──────── GIVEN RECORDS

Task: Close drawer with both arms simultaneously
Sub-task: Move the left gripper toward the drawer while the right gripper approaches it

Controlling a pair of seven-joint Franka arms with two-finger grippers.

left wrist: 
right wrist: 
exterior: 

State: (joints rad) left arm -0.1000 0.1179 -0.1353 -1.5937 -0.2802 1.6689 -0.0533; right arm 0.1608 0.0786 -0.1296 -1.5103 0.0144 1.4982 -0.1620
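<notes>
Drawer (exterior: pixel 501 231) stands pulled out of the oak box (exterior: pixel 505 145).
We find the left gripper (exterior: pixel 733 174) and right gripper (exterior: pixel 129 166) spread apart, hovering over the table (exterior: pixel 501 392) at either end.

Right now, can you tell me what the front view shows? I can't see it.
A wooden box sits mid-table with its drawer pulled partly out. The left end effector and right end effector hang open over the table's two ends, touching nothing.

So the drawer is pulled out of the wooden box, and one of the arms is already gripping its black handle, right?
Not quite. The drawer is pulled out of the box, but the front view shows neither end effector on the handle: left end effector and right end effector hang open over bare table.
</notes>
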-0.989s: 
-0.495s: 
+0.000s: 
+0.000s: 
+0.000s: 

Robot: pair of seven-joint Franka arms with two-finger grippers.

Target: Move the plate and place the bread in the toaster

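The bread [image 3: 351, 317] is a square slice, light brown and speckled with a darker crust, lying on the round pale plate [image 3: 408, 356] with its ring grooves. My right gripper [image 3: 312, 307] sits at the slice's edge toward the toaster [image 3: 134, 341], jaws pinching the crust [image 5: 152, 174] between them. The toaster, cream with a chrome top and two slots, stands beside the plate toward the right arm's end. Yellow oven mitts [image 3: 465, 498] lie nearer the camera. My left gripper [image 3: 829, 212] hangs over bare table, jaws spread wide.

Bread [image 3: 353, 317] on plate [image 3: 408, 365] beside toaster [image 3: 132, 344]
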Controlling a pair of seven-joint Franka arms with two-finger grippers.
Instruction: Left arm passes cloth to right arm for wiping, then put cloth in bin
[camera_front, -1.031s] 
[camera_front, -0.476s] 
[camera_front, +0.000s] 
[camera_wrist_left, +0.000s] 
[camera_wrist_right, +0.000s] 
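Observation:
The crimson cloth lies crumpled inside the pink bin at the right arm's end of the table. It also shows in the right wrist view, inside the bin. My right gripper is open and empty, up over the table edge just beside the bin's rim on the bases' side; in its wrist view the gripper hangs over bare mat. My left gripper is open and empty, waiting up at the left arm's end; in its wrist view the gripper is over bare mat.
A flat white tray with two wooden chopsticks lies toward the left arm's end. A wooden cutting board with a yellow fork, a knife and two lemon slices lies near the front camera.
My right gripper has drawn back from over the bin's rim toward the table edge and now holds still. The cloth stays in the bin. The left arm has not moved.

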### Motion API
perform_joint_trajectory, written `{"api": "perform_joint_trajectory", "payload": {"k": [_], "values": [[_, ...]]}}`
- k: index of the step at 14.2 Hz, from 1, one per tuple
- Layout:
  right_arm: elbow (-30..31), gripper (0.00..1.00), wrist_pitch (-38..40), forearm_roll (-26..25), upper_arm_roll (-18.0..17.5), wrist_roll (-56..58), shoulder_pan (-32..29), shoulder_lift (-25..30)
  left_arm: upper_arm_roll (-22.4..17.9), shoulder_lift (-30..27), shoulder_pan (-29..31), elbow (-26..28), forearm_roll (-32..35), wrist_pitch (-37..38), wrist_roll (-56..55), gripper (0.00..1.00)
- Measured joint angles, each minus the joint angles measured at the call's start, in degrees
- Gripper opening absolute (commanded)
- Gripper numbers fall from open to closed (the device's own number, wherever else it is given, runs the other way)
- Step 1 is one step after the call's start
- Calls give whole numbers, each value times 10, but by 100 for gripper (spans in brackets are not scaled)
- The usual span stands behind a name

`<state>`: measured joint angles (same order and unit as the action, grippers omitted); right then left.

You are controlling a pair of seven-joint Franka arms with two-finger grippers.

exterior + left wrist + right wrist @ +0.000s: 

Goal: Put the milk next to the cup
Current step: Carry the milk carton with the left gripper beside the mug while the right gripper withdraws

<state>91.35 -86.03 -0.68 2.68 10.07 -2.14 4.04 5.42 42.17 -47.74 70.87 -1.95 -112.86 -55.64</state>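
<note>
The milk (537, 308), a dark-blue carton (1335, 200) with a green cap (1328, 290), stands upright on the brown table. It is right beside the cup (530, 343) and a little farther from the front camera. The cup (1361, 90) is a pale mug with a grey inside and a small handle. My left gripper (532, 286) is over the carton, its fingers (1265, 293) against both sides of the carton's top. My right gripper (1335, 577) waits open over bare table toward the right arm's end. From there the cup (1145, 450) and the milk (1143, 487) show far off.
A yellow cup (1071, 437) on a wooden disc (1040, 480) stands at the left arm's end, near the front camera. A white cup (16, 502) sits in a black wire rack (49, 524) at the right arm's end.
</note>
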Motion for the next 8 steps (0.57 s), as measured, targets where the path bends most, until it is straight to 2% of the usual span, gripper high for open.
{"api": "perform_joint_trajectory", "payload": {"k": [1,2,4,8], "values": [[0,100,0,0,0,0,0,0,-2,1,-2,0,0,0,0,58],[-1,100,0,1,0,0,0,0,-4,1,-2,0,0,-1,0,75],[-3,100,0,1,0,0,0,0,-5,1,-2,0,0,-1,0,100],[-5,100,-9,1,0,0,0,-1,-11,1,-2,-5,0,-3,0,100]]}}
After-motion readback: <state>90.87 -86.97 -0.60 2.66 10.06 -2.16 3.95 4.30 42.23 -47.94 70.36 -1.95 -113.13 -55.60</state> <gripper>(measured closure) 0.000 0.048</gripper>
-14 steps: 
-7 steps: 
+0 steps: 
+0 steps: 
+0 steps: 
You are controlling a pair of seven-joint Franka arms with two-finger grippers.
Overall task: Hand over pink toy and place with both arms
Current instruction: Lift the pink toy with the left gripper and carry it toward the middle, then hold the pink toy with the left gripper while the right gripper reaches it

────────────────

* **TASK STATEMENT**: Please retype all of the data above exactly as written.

* **TASK OUTPUT**:
Task: Close drawer with both arms simultaneously
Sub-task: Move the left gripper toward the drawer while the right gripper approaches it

Controlling a pair of seven-joint Franka arms with two-finger grippers.

left wrist: 
right wrist: 
exterior: 

State: (joints rad) left arm -0.1000 0.1179 -0.1353 -1.5937 -0.2802 1.6689 -0.0533; right arm 0.1608 0.0786 -0.1296 -1.5103 0.0144 1.4982 -0.1620
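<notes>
Drawer (exterior: pixel 501 231) stands pulled out of the oak box (exterior: pixel 505 145).
We find the left gripper (exterior: pixel 733 174) and right gripper (exterior: pixel 129 166) spread apart, hovering over the table (exterior: pixel 501 392) at either end.

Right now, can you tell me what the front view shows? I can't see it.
A wooden box sits mid-table with its drawer pulled partly out. The left end effector and right end effector hang open over the table's two ends, touching nothing.

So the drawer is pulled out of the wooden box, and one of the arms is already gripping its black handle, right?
Not quite. The drawer is pulled out of the box, but the front view shows neither end effector on the handle: left end effector and right end effector hang open over bare table.
</notes>
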-0.989s: 
-0.495s: 
+0.000s: 
+0.000s: 
+0.000s: 

Robot: pair of seven-joint Franka arms with two-finger grippers.

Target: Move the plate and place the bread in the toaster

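The bread [image 3: 351, 317] is a square slice, light brown and speckled with a darker crust, lying on the round pale plate [image 3: 408, 356] with its ring grooves. My right gripper [image 3: 312, 307] sits at the slice's edge toward the toaster [image 3: 134, 341], jaws pinching the crust [image 5: 152, 174] between them. The toaster, cream with a chrome top and two slots, stands beside the plate toward the right arm's end. Yellow oven mitts [image 3: 465, 498] lie nearer the camera. My left gripper [image 3: 829, 212] hangs over bare table, jaws spread wide.

Bread [image 3: 353, 317] on plate [image 3: 408, 365] beside toaster [image 3: 132, 344]
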Controlling a pair of seven-joint Franka arms with two-finger grippers.
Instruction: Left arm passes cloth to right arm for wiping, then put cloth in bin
[camera_front, -1.031s] 
[camera_front, -0.476s] 
[camera_front, +0.000s] 
[camera_wrist_left, +0.000s] 
[camera_wrist_right, +0.000s] 
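Observation:
The crimson cloth lies crumpled inside the pink bin at the right arm's end of the table. It also shows in the right wrist view, inside the bin. My right gripper is open and empty, up over the table edge just beside the bin's rim on the bases' side; in its wrist view the gripper hangs over bare mat. My left gripper is open and empty, waiting up at the left arm's end; in its wrist view the gripper is over bare mat.
A flat white tray with two wooden chopsticks lies toward the left arm's end. A wooden cutting board with a yellow fork, a knife and two lemon slices lies near the front camera.
My right gripper has drawn back from over the bin's rim toward the table edge and now holds still. The cloth stays in the bin. The left arm has not moved.
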
### Motion API
perform_joint_trajectory, written `{"api": "perform_joint_trajectory", "payload": {"k": [_], "values": [[_, ...]]}}`
- k: index of the step at 14.2 Hz, from 1, one per tuple
- Layout:
  right_arm: elbow (-30..31), gripper (0.00..1.00), wrist_pitch (-38..40), forearm_roll (-26..25), upper_arm_roll (-18.0..17.5), wrist_roll (-56..58), shoulder_pan (-32..29), shoulder_lift (-25..30)
  left_arm: upper_arm_roll (-22.4..17.9), shoulder_lift (-30..27), shoulder_pan (-29..31), elbow (-26..28), forearm_roll (-32..35), wrist_pitch (-37..38), wrist_roll (-56..55), gripper (0.00..1.00)
- Measured joint angles, each minus the joint angles measured at the call's start, in degrees
- Gripper opening absolute (commanded)
- Gripper numbers fall from open to closed (the device's own number, wherever else it is given, runs the other way)
- Step 1 is one step after the call's start
- Calls give whole numbers, each value times 10, but by 100 for gripper (spans in brackets are not scaled)
- The usual span stands behind a name

`<state>`: measured joint angles (same order and unit as the action, grippers omitted); right then left.

You are controlling a pair of seven-joint Franka arms with two-finger grippers.

exterior + left wrist + right wrist @ +0.000s: 

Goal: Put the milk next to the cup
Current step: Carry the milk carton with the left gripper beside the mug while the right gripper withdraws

<state>91.35 -86.03 -0.68 2.68 10.07 -2.14 4.04 5.42 42.17 -47.74 70.87 -1.95 -112.86 -55.64</state>
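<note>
The milk (537, 308), a dark-blue carton (1335, 200) with a green cap (1328, 290), stands upright on the brown table. It is right beside the cup (530, 343) and a little farther from the front camera. The cup (1361, 90) is a pale mug with a grey inside and a small handle. My left gripper (532, 286) is over the carton, its fingers (1265, 293) against both sides of the carton's top. My right gripper (1335, 577) waits open over bare table toward the right arm's end. From there the cup (1145, 450) and the milk (1143, 487) show far off.
A yellow cup (1071, 437) on a wooden disc (1040, 480) stands at the left arm's end, near the front camera. A white cup (16, 502) sits in a black wire rack (49, 524) at the right arm's end.
</note>
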Motion for the next 8 steps (0.57 s), as measured, targets where the path bends most, until it is straight to 2% of the usual span, gripper high for open.
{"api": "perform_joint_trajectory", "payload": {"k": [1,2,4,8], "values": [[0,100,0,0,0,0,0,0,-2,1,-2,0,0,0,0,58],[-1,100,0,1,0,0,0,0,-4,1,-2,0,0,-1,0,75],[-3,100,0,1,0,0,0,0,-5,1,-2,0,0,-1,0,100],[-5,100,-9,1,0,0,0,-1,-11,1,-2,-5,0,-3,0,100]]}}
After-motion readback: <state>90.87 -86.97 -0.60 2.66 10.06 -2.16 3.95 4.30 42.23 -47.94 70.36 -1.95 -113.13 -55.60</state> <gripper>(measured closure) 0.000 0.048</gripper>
-14 steps: 
-7 steps: 
+0 steps: 
+0 steps: 
+0 steps: 
You are controlling a pair of seven-joint Franka arms with two-finger grippers.
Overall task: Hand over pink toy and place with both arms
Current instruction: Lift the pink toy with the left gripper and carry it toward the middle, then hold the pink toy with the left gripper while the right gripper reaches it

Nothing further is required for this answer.